In our state, Adam’s soul has already broken in pieces. The Zohar teaches that the vast majority of the pieces, 99 percent to be exact, were scattered to the worlds Beria, Yetzira, and Assiya(BYA), and the remaining one percent rose to Atzilut.
Since Adam’s soul makes up the content of the worlds BYA and has been scattered throughout these worlds, and since we are all pieces of that soul, clearly everything we perceive can only be parts of these worlds. Everything we sense as coming from higher worlds than BYA, such as Atzilut and Adam Kadmon, is therefore inaccurate, whether or not it appears that way to us. All we can perceive of the worlds Atzilut and Adam Kadmon are their reflections, as seen through the filters of the worlds BYA.
Our world is at the lowest degree of the worlds BYA. In fact, this degree is completely opposite in its Nature from the rest of the spiritual worlds, which is why we don’t feel them.
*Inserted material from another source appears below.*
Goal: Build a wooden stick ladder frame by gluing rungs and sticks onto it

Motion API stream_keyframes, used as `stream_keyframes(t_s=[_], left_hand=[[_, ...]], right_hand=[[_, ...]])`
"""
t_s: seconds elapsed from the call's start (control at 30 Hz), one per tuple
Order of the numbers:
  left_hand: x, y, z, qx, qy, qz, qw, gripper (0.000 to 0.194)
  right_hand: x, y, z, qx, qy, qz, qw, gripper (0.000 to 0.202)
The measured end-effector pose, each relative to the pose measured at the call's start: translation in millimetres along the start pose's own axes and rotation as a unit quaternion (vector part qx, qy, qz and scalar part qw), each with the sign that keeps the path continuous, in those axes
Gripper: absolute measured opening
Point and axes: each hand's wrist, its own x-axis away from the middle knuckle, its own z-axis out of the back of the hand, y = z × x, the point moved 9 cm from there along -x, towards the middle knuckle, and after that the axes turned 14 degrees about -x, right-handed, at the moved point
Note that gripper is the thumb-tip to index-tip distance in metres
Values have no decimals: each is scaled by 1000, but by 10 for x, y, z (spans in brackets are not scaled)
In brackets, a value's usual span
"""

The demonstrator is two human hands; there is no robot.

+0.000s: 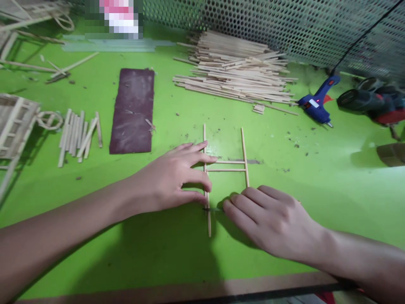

It is as if two people are standing back to back and going in opposite directions. What are their chances of ever meeting each other?
But when we correct ourselves, we discover that we are already living inside the worlds BYA. Eventually, we will even rise along with them to Atzilut and to Adam Kadmon.
THIRD BOUNDARY—WHO PERCEIVES
Even though The Zohar goes into great detail about the content of each world and what happens there, as if there is a physical place where these things occur, it is actually referring only to the experiences of souls. In other worlds, it relates to how Kabbalists perceive things, and tells us so that we, too, can experience them. Therefore, when we are reading in The Zohar about events in the worlds BYA, we are actually learning about how Rabbi Shimon Bar-Yochai (author of The Book of Zohar) perceived spiritual states, as told by his son, Rabbi Abba.
Also, when Kabbalists write about the worlds above BYA, they are not actually writing about those worlds specifically, but about how the writers perceived those worlds while being in the worlds BYA. And because Kabbalists write about their personal experiences, there are similarities and differences in Kabbalistic writings. Some of what they write relates to the general structure of the worlds, such as the names of the Sefirot and the worlds. Other things relate to personal experiences that they experience in these worlds.
For example, if I tell a friend about my trip to New York, I might talk about Times Square or the great bridges that connect Manhattan to the mainland. But I might also talk about how overwhelmed I felt driving through the massive Brooklyn Bridge, and what it feels like to stand in the middle of Times Square, engulfed in the dazzling display of light, color, and sound, and the sense of total anonymity. The difference between the first two examples and the latter two is that in the latter pair I am reporting personal experiences, and in the first two, I am speaking of impressions that everyone will experience while in Manhattan, though everyone will experience them differently.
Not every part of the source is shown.